■ Instructions for the task
Your reply must be the number of lines in the entries that hold the word "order", and nothing else.

■ Source records
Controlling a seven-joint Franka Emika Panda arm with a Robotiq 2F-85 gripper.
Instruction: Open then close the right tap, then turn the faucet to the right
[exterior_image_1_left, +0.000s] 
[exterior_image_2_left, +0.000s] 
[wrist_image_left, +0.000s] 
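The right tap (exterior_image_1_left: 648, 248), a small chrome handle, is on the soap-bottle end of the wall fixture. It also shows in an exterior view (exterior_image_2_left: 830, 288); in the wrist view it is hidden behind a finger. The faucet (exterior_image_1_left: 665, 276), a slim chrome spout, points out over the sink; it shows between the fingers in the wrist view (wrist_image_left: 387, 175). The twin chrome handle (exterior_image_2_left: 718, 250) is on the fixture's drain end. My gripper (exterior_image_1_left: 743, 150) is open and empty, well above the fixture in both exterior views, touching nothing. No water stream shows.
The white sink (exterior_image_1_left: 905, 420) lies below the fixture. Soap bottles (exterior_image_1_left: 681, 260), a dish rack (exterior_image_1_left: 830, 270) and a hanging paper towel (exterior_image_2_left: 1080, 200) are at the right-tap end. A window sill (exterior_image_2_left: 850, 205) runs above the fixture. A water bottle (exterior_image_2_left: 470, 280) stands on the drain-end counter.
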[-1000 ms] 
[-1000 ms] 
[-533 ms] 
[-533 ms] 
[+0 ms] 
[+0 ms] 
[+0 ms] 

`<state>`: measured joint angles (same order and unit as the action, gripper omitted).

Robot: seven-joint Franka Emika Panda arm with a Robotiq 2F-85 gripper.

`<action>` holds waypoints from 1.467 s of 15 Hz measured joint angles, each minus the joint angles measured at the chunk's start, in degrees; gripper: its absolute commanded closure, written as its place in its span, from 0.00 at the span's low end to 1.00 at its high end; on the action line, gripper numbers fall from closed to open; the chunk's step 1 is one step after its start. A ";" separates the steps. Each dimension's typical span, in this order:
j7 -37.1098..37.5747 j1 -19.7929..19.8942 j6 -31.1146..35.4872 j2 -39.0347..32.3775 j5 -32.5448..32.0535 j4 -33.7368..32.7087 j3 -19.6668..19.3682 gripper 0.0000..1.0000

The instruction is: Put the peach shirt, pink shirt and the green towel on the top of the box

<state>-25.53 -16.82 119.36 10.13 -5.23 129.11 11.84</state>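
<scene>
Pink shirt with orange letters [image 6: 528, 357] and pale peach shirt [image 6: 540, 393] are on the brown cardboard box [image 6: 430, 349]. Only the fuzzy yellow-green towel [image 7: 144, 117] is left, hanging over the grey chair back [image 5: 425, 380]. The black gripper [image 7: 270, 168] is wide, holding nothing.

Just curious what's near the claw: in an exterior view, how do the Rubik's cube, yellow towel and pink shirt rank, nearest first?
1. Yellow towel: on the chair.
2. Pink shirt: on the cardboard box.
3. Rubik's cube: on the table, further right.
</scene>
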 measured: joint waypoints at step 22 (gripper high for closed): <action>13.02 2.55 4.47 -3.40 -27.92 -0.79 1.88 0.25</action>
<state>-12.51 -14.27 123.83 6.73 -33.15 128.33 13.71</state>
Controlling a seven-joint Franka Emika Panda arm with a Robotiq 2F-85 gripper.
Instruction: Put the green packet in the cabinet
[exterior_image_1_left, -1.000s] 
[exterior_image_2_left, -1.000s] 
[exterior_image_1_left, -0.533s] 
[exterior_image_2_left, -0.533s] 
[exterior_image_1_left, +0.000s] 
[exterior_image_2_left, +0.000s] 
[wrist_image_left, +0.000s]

■ Result below
2